## Record extracts

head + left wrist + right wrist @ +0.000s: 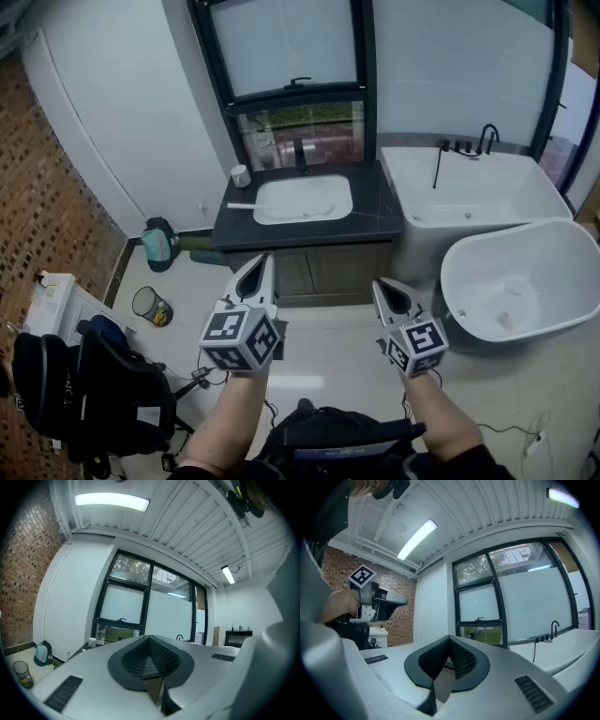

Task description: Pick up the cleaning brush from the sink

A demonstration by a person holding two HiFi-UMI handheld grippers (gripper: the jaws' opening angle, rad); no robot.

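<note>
A white cleaning brush (267,208) with a long thin handle lies across the white sink basin (330,200), set in a dark counter (370,221) under the window. My left gripper (260,265) and my right gripper (382,290) are held level, well short of the counter, over the floor. Both are shut with nothing between the jaws. In the left gripper view the left gripper (150,638) fills the lower picture, with the window beyond. The right gripper view shows the right gripper (450,638) the same way, with the left gripper (396,600) beside it.
A small white cup (241,175) and a black faucet (300,157) stand at the back of the counter. White tubs (521,281) sit to the right. A bin (151,306), a teal container (156,244) and a black chair (103,389) stand on the floor to the left.
</note>
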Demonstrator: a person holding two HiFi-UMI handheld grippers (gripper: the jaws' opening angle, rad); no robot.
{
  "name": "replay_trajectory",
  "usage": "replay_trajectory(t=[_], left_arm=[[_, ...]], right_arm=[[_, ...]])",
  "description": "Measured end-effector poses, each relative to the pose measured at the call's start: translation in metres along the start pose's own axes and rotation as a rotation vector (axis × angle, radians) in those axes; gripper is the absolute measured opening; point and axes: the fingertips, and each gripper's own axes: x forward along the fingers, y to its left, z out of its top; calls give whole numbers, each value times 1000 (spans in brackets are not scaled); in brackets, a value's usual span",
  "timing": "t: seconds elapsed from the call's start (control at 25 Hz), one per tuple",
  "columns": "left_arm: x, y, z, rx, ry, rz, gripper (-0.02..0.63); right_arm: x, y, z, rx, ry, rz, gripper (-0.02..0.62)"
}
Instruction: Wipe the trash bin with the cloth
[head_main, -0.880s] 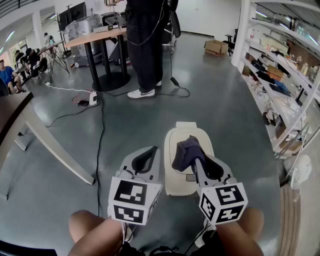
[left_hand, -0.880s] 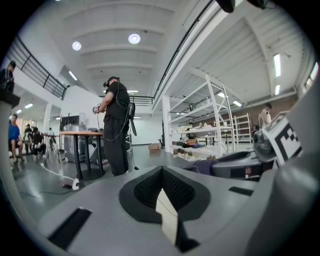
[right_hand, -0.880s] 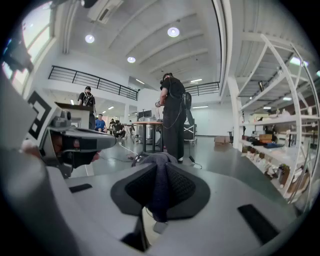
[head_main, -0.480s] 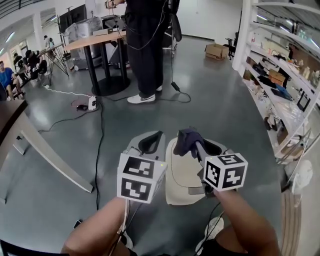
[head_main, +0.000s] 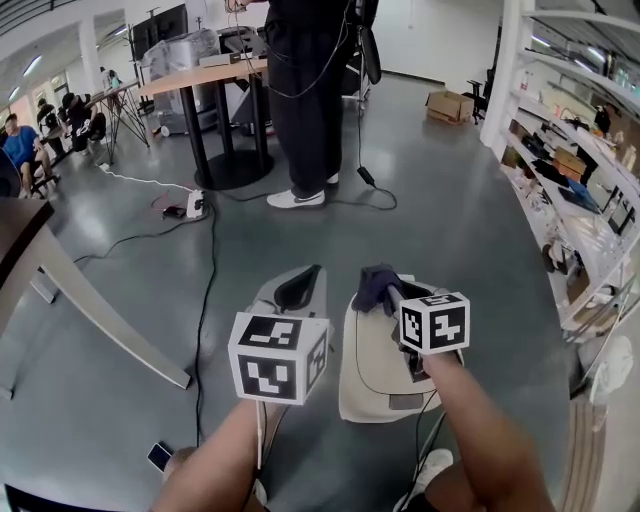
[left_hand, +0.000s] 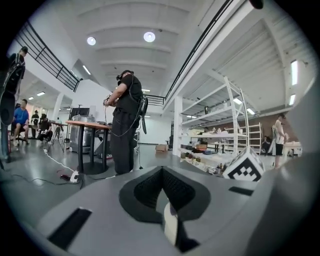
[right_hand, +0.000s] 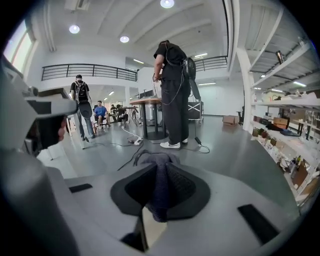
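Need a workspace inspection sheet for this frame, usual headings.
Surface: glossy grey floor.
Job's things: beige trash bin on the floor, lid down; dark cloth over its far edge.
Clutter: small flat device on the floor at left; cardboard box far back.
Tools: left tool shut, empty; right tool shut on the cloth.
Cables: black cable runs to a power strip.
Surroundings: standing person, table, shelves, seated people.
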Motion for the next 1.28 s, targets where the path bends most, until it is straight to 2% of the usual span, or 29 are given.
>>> replay_trajectory(t=[0.08,0.2,0.44,0.6,1.0,1.28], left_arm=[[1,-12,7,8,-9,-21,0],[1,-22,13,62,-23,-47,0],[0,-4,4,76,4,-17,0],[-2,-1,10,52,-14,-16,0],[-3,-16,4,63,1,-50,0],[-1,-30,-10,102,35,-84,0]], right_arm=[[8,-1,-5,-27,30,-11,52],[18,-3,-13,-60,74,-25,52],[32,-7,-25,-113,137,-43,51],[34,-16,-31,-109,149,-56,52],[24,-43,-47,-108,181,-100,52],[15,-60,-50,-119,177,-133,52]])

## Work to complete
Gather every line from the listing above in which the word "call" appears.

## Exercise response
  "description": "Measured end-effector poses, each relative to the pose measured at the call's start: translation in metres along the start pose's own axes and rotation as a rotation vector (axis × angle, radians) in those axes; gripper is the absolute measured opening; point and axes: the fingertips, and each gripper's own axes: x forward along the fingers, y to its left, z out of its top; calls give whole numbers, each value times 1000 (spans in brackets are not scaled); in brackets, a value's usual span",
  "timing": "t: seconds elapsed from the call's start (control at 25 Hz), one per tuple",

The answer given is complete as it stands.